Iceage: "How Many"

Only a few years removed from their air-tight post-punk debut, Iceage are now breathing deeper. After “The Lord’s Favorite” and “Forever”, this latest Plowing Into the Field of Love cut is the most extreme expression of Elias Bender Rønnenfelt’s imagination yet. Darkness has pervaded the Iceage songbook, but when “How Many” gloriously pries itself open—ominous, lopsided instrumentals and all—one can’t help but wonder what drama and desperation have been eclipsed all along. A band that was once thought to be dangerous is now more about daydreaming. “An alliance in body and mind/ Such a perfect lover I could become,” Rønnenfelt sings on this could-be ballad, straining his voice over the most common of desires.

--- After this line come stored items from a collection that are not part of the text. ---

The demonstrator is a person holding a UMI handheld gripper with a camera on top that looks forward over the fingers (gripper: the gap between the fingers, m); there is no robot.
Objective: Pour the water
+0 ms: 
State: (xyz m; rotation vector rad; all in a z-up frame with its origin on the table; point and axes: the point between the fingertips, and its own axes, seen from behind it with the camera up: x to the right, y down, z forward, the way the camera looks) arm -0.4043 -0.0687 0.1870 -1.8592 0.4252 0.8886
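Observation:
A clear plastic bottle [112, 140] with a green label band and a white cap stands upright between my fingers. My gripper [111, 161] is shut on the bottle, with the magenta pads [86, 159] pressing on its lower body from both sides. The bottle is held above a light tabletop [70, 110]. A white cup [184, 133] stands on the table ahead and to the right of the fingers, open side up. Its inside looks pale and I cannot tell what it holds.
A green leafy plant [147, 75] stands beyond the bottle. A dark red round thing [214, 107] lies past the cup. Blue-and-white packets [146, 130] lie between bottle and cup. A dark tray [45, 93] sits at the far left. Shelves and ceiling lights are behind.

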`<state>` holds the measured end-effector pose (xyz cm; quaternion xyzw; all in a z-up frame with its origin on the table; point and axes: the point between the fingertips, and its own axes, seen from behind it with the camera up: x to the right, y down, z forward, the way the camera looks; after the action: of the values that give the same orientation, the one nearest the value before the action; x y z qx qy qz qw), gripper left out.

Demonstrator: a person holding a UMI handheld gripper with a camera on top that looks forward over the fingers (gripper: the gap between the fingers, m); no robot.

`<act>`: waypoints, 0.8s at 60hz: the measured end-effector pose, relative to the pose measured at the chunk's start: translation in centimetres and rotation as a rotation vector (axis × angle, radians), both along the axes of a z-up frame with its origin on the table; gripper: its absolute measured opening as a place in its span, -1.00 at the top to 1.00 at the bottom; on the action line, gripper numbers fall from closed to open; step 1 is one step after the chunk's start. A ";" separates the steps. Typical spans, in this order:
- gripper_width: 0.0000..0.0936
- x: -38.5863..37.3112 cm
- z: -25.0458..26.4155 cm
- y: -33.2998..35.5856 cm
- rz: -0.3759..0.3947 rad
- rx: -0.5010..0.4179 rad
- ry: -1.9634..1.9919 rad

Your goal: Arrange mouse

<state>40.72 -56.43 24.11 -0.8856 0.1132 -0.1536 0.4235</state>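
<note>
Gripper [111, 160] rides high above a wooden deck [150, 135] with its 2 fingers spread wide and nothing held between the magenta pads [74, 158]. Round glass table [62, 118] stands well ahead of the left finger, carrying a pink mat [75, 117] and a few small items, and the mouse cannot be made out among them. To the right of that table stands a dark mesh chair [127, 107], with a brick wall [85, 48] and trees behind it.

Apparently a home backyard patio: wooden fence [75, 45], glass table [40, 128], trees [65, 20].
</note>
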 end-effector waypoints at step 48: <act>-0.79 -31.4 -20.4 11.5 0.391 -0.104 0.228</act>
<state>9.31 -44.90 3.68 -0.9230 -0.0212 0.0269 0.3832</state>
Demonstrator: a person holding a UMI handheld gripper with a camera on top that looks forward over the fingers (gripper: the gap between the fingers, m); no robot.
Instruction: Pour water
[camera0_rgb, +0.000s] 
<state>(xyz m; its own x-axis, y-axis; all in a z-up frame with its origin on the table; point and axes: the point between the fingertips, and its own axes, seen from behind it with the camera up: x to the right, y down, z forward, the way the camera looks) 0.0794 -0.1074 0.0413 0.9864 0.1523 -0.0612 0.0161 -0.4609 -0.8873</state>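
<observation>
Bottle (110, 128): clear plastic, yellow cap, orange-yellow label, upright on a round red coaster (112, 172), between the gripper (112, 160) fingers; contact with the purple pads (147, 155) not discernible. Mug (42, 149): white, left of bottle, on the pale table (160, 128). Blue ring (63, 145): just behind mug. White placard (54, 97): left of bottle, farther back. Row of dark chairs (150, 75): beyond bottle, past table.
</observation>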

Iceage give the menacing musicality of “From Her to Eternity” an infinite feeling—a dissonant mesh of blitzkrieg riffs and vocal jabs all kicked along by odd, atonal percussion, building to a moment of clarity. Rønnenfelt is lyrically accounting for everything that holds him back and everything he could become; all that keeps him treading water, when he ought to be sailing forward with the sparkling tide. He details insufferable disappointment, incurable longing, and the universally ineffable feeling of striving for perfection while lacking the capacity for it. “Trapped in a body that doesn’t act on thought,” he sings, ripping each word with care, “I have a sense of utopia/ Of what I truly ought to do.” Brutality is conveyed not with distortion but with piercing turns of phrase.